- **Problem statement**:
This calls for a verbatim copy of all the data, with no images carried over.

####

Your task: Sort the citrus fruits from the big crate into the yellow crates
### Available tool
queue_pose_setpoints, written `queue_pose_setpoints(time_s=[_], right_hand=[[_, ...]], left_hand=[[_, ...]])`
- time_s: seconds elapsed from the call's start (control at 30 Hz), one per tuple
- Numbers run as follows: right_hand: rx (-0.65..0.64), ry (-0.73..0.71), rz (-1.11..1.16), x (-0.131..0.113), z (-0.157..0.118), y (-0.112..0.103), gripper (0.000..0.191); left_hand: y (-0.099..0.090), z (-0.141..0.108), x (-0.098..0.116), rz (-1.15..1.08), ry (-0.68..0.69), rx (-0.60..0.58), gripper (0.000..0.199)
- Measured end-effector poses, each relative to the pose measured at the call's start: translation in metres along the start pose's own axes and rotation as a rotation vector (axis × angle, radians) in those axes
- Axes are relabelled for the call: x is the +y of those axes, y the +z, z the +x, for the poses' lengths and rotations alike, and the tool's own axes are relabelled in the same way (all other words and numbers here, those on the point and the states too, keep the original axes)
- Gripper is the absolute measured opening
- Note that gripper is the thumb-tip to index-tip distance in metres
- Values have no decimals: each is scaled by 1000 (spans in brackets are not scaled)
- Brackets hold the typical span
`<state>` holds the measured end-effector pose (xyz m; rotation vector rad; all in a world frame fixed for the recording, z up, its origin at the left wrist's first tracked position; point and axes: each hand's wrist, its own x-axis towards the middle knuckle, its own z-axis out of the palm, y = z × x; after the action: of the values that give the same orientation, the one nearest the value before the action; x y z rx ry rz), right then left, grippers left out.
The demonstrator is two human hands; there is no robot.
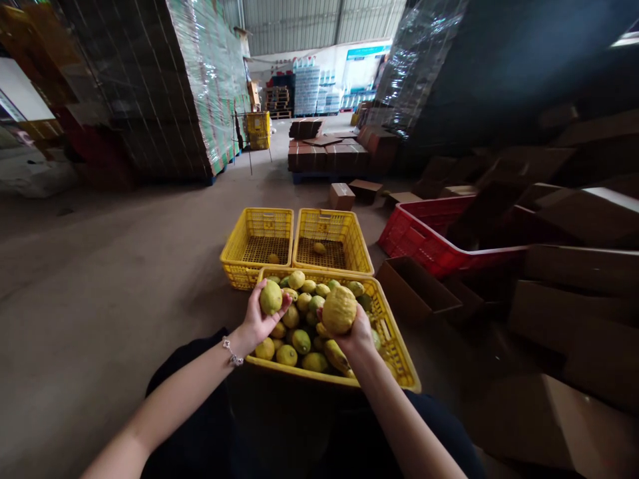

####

- **Response**:
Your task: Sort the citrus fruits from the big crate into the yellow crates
### Available tool
queue_pose_setpoints, written `queue_pose_setpoints(time_s=[_], right_hand=[[_, ...]], left_hand=[[_, ...]])`
- time_s: seconds elapsed from the call's start (control at 30 Hz), one per tuple
- Numbers run as follows: right_hand: rx (-0.65..0.64), ry (-0.73..0.71), rz (-1.11..1.16), x (-0.131..0.113), z (-0.157..0.118), y (-0.112..0.103), gripper (0.000..0.191); left_hand: y (-0.099..0.090), z (-0.141..0.108), x (-0.098..0.116), rz (-1.15..1.08), ry (-0.68..0.69), rx (-0.60..0.58), gripper (0.000..0.199)
- Measured end-effector poses, each relative to the pose measured at the call's start: translation in metres along the start pose's own axes and rotation as a rotation vector (axis × angle, radians) in those axes
- Axes are relabelled for the call: x is the +y of those axes, y the +z, z the +x, for the poses' lengths and rotations alike, and the tool's own axes are relabelled in the same way (all other words and numbers here, those on the point and the states too, keep the original axes)
- Gripper is the absolute measured opening
- Note that gripper is the thumb-tip to index-tip distance in metres
- Values have no decimals: each is scaled by 1000 (spans in brackets are not scaled)
- Brackets hold the typical span
`<state>` holds the measured end-effector pose (xyz m; rotation vector rad; all in a world frame fixed for the recording, z up, its origin at the left wrist's first tracked position; point and axes: each hand's wrist, its own x-axis towards the middle knuckle, its own z-axis out of the palm, y = z × x; after the action: of the values that give the same orientation, the one nearest the value before the action; x y z rx ry rz), right then left, grippers left out.
The demonstrator is two human hands; there is no robot.

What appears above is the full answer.